> [Information supplied]
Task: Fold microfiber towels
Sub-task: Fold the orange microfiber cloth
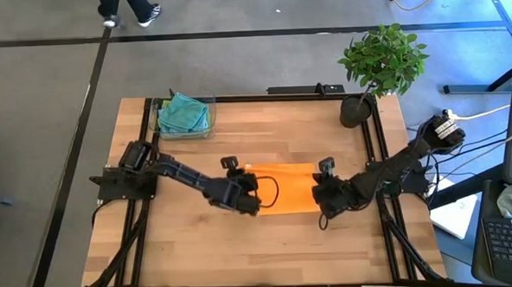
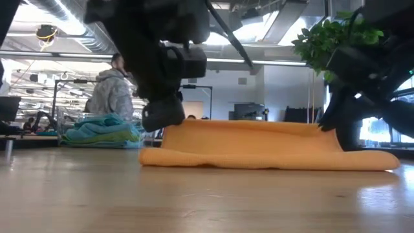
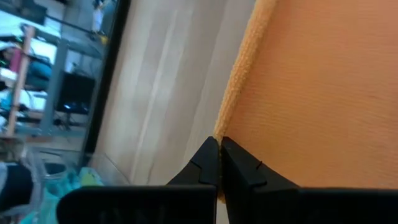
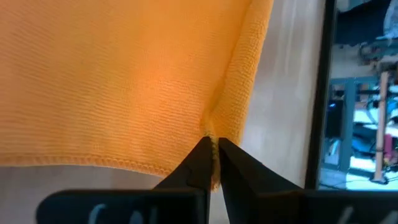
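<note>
An orange microfiber towel [image 1: 286,187] lies spread across the table's middle. In the low view its front part [image 2: 272,158] rests on the wood and its back part stands raised between the arms. My left gripper [image 1: 246,199] is shut on the towel's left end, and my right gripper [image 1: 324,201] is shut on its right end. A pile of teal and light blue towels [image 1: 184,114] sits in a clear bin at the far left. The lime green towel does not show. My left gripper [image 3: 219,142] pinches the orange towel's left side edge [image 3: 227,118] between its two fingertips, coming down on it from above. That edge is raised off the table [image 2: 169,127]; the rest of the towel lies on the wood. One layer or several, I cannot tell. My right gripper [image 4: 212,142] pinches the orange towel next to its right side edge [image 4: 244,93], near the corner where the hemmed edge [image 4: 93,160] ends. The cloth creases at the fingertips. The held part is raised [image 2: 323,129], and the towel's lower part rests on the table.
A potted plant [image 1: 382,64] stands at the table's far right corner. The clear bin [image 1: 205,128] stands by the far left edge. Black frame rails [image 1: 373,156] run along both sides. Bare wood [image 1: 269,247] lies near the front edge. A person [image 2: 111,90] stands beyond the table.
</note>
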Controlling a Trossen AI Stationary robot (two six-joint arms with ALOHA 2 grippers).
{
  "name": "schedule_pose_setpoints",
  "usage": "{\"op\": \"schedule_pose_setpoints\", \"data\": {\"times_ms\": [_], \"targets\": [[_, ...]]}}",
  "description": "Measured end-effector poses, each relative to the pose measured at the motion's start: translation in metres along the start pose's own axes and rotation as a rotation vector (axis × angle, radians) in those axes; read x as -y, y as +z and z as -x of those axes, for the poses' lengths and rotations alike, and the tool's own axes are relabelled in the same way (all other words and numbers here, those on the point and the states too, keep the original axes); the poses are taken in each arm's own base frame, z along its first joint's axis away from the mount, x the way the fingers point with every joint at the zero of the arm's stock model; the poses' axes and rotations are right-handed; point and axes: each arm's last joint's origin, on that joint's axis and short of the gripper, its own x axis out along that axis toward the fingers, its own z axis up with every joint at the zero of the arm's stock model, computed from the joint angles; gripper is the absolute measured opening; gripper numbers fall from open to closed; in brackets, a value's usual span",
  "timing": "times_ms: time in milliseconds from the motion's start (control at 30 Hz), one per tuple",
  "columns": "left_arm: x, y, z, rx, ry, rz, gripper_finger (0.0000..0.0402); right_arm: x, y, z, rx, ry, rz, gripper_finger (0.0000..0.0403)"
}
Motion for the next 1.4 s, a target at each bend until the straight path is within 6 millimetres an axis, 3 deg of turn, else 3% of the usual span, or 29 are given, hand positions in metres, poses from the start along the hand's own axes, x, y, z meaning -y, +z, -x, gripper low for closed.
{"op": "schedule_pose_setpoints", "data": {"times_ms": [200, 400, 633, 1067, 1267, 1400], "targets": [[-0.004, 0.004, -0.011, -0.043, -0.091, -0.015, 0.0015, 0.008, -0.002, -0.009, -0.038, 0.003, -0.043, 0.0033], [-0.001, 0.014, -0.011, 0.035, -0.142, -0.031, 0.0069, 0.012, -0.002, -0.015, -0.060, 0.089, -0.084, 0.0033], [-0.002, 0.014, -0.010, 0.048, -0.087, -0.015, 0.0128, 0.017, -0.003, -0.020, -0.079, 0.090, -0.124, 0.0033], [0.013, 0.011, 0.008, 0.080, -0.148, 0.083, 0.0133, 0.031, -0.006, -0.035, -0.112, 0.127, -0.138, 0.0036], [0.014, 0.020, 0.007, 0.126, -0.218, 0.146, 0.0131, 0.037, -0.006, -0.040, -0.109, 0.145, -0.118, 0.0105], [0.017, 0.020, 0.008, 0.107, -0.283, 0.175, 0.0131, 0.041, -0.007, -0.041, -0.134, 0.020, -0.131, 0.0174]]}}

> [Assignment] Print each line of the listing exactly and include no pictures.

> [Final answer]
Task: Fold microfiber towels
Sub-task: Fold the orange microfiber cloth
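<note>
An orange microfiber towel [image 1: 286,187] lies spread across the table's middle. In the low view its front part [image 2: 272,158] rests on the wood and its back part stands raised between the arms. My left gripper [image 1: 246,199] is shut on the towel's left end, and my right gripper [image 1: 324,201] is shut on its right end. A pile of teal and light blue towels [image 1: 184,114] sits in a clear bin at the far left. The lime green towel does not show. My left gripper [image 3: 219,142] pinches the orange towel's left side edge [image 3: 227,118] between its two fingertips, coming down on it from above. That edge is raised off the table [image 2: 169,127]; the rest of the towel lies on the wood. One layer or several, I cannot tell. My right gripper [image 4: 212,142] pinches the orange towel next to its right side edge [image 4: 244,93], near the corner where the hemmed edge [image 4: 93,160] ends. The cloth creases at the fingertips. The held part is raised [image 2: 323,129], and the towel's lower part rests on the table.
A potted plant [image 1: 382,64] stands at the table's far right corner. The clear bin [image 1: 205,128] stands by the far left edge. Black frame rails [image 1: 373,156] run along both sides. Bare wood [image 1: 269,247] lies near the front edge. A person [image 2: 111,90] stands beyond the table.
</note>
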Controlling a Trossen AI Stationary robot (two six-joint arms with ALOHA 2 grippers).
{
  "name": "schedule_pose_setpoints",
  "usage": "{\"op\": \"schedule_pose_setpoints\", \"data\": {\"times_ms\": [_], \"targets\": [[_, ...]]}}",
  "description": "Measured end-effector poses, each relative to the pose measured at the motion's start: translation in metres along the start pose's own axes and rotation as a rotation vector (axis × angle, radians) in those axes; read x as -y, y as +z and z as -x of those axes, for the poses' lengths and rotations alike, and the tool's own axes are relabelled in the same way (all other words and numbers here, those on the point and the states too, keep the original axes); the poses are taken in each arm's own base frame, z along its first joint's axis away from the mount, x the way the fingers point with every joint at the zero of the arm's stock model; the poses' axes and rotations are right-handed; point and axes: each arm's last joint's origin, on that joint's axis and short of the gripper, its own x axis out along that axis toward the fingers, its own z axis up with every joint at the zero of the arm's stock model, computed from the joint angles; gripper is the absolute measured opening; gripper numbers fall from open to closed; in brackets, a value's usual span",
  "timing": "times_ms: time in milliseconds from the motion's start (control at 30 Hz), one per tuple",
  "columns": "left_arm: x, y, z, rx, ry, rz, gripper_finger (0.0000..0.0402); right_arm: x, y, z, rx, ry, rz, gripper_finger (0.0000..0.0403)"
}
Motion for the next 1.4 s, a target at each bend until the straight path is within 6 millimetres an axis, 3 deg of turn, else 3% of the usual span, or 29 are given, hand positions in metres, poses from the start along the hand's own axes, x, y, z meaning -y, +z, -x, gripper low for closed.
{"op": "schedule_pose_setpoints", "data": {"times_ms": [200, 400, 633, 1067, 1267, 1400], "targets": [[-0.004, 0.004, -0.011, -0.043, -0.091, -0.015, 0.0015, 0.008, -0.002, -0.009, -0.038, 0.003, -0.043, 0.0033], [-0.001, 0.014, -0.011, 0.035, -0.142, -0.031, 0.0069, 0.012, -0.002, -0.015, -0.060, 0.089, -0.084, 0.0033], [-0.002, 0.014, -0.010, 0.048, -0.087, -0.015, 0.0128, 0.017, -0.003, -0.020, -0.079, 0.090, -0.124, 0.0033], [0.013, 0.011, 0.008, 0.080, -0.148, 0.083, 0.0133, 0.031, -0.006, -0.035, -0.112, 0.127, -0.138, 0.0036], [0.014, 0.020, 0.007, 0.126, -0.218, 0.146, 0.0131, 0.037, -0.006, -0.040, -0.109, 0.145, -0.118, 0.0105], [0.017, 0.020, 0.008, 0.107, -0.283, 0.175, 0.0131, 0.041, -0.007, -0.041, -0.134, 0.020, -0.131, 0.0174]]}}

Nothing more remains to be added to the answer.